- Aim of the exercise
Work out how many lines in the data hold the word "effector", and reply with that number only.

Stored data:
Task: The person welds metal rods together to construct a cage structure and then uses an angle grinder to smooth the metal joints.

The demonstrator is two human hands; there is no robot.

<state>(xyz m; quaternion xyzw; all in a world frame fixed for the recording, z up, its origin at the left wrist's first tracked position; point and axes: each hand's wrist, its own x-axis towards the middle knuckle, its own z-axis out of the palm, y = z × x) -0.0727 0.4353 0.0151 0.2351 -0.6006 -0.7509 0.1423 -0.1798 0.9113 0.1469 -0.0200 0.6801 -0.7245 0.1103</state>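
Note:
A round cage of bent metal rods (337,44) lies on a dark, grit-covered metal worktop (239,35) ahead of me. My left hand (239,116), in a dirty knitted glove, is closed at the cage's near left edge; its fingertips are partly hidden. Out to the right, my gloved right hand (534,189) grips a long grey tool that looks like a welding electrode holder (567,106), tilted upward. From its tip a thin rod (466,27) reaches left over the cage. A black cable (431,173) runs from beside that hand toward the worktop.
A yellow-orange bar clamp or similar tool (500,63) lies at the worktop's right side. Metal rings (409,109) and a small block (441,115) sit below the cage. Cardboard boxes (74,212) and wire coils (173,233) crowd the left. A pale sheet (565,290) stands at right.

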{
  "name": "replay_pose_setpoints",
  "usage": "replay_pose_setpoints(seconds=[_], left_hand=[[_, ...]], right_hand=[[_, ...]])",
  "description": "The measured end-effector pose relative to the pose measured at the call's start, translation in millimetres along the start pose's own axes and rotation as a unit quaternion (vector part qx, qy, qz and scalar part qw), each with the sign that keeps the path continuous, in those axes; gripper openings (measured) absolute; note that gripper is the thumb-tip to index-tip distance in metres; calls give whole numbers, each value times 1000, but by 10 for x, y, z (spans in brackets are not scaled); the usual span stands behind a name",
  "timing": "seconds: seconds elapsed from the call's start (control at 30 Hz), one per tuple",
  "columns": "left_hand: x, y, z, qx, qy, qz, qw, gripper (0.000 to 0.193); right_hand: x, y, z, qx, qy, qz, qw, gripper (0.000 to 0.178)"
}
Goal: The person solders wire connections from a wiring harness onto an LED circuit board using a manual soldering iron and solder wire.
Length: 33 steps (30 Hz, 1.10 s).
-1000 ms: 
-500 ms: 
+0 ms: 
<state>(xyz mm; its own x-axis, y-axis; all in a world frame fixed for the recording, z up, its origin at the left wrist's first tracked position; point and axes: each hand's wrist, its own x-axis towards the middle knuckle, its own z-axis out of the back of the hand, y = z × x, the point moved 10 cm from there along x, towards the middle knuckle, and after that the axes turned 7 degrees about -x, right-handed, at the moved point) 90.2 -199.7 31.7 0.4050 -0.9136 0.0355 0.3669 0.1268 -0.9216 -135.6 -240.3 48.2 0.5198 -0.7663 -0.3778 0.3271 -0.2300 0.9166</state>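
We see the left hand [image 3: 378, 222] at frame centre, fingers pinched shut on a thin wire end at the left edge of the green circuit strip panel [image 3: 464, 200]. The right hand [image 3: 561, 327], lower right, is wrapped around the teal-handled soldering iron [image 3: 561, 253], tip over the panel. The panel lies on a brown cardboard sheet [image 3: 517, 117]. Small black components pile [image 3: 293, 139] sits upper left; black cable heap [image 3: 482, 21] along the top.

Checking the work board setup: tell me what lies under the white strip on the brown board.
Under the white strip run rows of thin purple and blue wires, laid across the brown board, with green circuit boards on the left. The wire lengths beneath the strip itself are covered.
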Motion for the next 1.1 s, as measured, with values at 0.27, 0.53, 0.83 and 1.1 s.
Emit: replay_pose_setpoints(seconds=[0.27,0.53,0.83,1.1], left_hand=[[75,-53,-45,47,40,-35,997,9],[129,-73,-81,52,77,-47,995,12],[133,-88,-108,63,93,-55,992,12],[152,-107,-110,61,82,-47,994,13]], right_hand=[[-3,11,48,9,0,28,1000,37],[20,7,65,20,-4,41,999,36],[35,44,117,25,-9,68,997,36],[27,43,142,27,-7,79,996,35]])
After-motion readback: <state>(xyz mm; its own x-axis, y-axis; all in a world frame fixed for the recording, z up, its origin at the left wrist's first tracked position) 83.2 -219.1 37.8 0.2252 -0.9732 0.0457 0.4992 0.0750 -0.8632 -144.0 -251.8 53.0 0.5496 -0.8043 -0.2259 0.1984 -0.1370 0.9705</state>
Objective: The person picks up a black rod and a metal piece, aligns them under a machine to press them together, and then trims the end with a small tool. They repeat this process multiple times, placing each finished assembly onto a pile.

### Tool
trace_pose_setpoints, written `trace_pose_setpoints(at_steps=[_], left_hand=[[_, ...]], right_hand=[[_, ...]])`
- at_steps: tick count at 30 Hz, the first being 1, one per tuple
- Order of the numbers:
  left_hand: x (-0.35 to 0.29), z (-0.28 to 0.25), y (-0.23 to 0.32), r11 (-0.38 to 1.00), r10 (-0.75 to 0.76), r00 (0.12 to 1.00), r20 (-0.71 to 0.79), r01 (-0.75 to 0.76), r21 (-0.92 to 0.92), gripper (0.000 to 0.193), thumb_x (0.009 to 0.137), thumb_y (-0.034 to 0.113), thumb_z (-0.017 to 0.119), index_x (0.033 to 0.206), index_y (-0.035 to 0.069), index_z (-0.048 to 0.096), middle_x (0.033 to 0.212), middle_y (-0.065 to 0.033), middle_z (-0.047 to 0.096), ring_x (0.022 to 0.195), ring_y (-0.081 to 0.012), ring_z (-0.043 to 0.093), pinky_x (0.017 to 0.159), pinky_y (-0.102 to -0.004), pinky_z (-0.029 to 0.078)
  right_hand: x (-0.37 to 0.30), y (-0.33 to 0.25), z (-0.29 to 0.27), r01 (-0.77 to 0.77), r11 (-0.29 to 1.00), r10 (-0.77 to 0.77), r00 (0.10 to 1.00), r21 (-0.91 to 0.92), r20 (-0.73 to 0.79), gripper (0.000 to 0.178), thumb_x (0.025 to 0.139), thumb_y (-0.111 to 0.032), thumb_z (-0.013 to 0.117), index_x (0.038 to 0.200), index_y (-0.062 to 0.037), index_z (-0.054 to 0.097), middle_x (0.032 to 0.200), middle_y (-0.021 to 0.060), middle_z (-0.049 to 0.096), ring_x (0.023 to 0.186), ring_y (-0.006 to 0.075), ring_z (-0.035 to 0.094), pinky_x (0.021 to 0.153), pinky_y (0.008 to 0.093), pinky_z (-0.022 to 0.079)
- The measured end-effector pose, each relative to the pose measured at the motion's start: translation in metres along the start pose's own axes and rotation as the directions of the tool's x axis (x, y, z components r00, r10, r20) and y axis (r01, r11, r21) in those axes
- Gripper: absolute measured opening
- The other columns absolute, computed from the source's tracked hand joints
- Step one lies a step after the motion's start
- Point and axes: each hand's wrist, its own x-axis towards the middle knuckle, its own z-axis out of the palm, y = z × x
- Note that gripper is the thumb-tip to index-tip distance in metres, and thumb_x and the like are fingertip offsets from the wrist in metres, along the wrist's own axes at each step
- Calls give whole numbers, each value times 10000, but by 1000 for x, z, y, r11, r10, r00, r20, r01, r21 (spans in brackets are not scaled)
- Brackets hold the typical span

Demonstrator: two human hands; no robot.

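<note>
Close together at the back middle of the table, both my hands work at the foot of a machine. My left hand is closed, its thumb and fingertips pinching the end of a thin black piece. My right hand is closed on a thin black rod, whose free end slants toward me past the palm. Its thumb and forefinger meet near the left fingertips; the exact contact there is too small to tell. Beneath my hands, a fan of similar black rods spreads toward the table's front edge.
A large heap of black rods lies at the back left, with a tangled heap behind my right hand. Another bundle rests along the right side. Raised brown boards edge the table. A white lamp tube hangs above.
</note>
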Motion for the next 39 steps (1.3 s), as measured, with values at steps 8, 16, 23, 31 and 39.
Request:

- Output for this exercise
2